Estrategias para dejar de sentirte un fraude

  1. Reconoce tus propias capacidades y limitaciones. Todos hacemos cosas bien, y todos tenemos limitaciones. Es algo natural. No hay por qué ocultar que no llegamos a todos. Aún así.
  2. Deslígate de la opinión de los demás. Si los demás dejaran de verte tan exitoso, tú seguirías siendo la persona que eres. Quien eres no depende de lo que los demás piensen de ti.
  3. El éxito no te obliga a permanecer en él. Supongamos que un año recibes en tu empresa un complemento salarial por buen rendimiento. Ante el pensamiento de que tu buen rendimiento ha sido puntual y no algo planeado o previsto, podrías sentir el peso de tener que mantener ese mismo rendimiento para el año siguiente. Sin embargo, esa presión solo hará que rindas menos y te bloquees. Resulta liberador enfocarte en agradecer la “buena cosecha” de este año y seguir dando lo mejor de ti cada día.
  4. Nadie espera de ti que seas bueno en todo. Ante los éxitos, se genera en nosotros la sensación de que tenemos que estar a la altura de esos éxitos en todas las áreas de nuestra vida. Si no lo somos, nos sentimos deshonestos y traidores con los demás por la imagen de triunfo – inmerecido – que estamos proyectando. Sin embargo, esto no es más que una creencia irracional. No hace falta triunfar en todo a la vez.
  5. Aprende a recibir halagos. Si lo que has emprendido es realmente bueno, no tienes por qué negarlo. Aprende a aceptar los piropos y halagos ante tu trabajo. Basta un simple “gracias” para acoger las buenas palabras de los demás.

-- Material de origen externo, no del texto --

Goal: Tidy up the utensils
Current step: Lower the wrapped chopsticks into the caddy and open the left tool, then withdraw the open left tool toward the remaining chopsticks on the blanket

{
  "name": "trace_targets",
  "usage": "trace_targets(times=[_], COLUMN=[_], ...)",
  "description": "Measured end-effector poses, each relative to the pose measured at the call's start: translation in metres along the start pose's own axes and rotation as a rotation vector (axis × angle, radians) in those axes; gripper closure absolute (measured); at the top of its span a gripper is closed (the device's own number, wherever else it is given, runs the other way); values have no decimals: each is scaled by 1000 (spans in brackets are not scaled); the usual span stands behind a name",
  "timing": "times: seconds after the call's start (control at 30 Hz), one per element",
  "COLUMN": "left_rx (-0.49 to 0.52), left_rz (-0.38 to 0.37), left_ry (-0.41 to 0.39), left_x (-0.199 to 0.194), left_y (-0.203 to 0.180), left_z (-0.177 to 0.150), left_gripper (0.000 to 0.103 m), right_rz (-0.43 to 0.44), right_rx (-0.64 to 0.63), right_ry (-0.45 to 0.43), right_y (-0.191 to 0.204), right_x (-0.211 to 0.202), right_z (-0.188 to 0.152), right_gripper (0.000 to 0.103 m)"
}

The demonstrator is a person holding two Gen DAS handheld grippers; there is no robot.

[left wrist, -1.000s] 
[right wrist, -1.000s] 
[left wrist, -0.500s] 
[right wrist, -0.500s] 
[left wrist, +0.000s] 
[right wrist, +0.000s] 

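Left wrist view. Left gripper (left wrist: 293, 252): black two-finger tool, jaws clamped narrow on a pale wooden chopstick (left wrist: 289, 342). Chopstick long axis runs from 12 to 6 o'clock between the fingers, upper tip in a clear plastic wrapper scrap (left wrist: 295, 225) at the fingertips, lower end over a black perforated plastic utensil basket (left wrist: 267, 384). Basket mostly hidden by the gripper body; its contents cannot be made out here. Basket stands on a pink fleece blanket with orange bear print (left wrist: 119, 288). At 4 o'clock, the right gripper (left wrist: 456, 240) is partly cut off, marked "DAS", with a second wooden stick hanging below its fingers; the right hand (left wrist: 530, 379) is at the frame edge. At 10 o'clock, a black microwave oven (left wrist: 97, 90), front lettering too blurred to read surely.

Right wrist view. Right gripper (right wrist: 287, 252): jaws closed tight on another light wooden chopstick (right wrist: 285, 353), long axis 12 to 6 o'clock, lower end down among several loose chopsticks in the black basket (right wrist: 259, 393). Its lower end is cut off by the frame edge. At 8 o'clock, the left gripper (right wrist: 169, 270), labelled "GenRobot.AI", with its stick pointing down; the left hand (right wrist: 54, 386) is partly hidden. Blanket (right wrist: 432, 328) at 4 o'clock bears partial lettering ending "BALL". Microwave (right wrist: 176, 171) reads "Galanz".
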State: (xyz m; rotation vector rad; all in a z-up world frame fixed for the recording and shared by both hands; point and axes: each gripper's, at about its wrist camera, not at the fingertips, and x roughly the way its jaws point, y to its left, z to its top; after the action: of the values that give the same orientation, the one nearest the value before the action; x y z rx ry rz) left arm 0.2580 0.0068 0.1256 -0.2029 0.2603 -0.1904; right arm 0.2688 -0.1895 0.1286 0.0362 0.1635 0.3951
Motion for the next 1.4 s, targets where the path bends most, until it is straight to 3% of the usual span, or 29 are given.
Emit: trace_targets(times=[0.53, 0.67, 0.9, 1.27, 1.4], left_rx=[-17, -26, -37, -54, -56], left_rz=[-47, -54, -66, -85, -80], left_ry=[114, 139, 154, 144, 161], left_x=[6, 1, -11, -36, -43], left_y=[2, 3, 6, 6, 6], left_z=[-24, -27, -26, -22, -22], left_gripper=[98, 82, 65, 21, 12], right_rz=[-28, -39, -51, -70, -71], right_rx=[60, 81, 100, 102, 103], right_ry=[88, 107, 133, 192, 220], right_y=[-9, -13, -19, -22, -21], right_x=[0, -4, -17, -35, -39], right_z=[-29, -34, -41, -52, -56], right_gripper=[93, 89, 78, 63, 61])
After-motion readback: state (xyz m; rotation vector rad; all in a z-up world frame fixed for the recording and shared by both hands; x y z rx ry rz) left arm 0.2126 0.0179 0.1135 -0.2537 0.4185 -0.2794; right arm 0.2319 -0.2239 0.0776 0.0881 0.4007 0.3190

  6. Tu éxito es de muchos. Cuando nos detenemos a pensar sobre aquellas cosas que hemos logrado, siempre podemos recordar a personas sin las que no habríamos podido conseguirlo: nuestros padres, un amigo, un profesor, un compañero… Siempre hay mucho que agradecer a los demás. Este sentimiento de gratitud hará que seas capaz de aceptar tu triunfo como un triunfo compartido.
  7. Olvida el factor “suerte”. No todo el que logra cosas lo consigue mediante una planificación perfecta. Si ha sido suerte, eso no le resta mérito a lo que has conseguido. Había que estar ahí, y estabas. Eso es lo que importa.

Aprender a mirar con cierta perspectiva y objetividad tus éxitos y fracasos, te ayudará a sacar la mejor versión de ti mismo, sopesando cuales son tus fortaleza y qué áreas tienes que mejorar.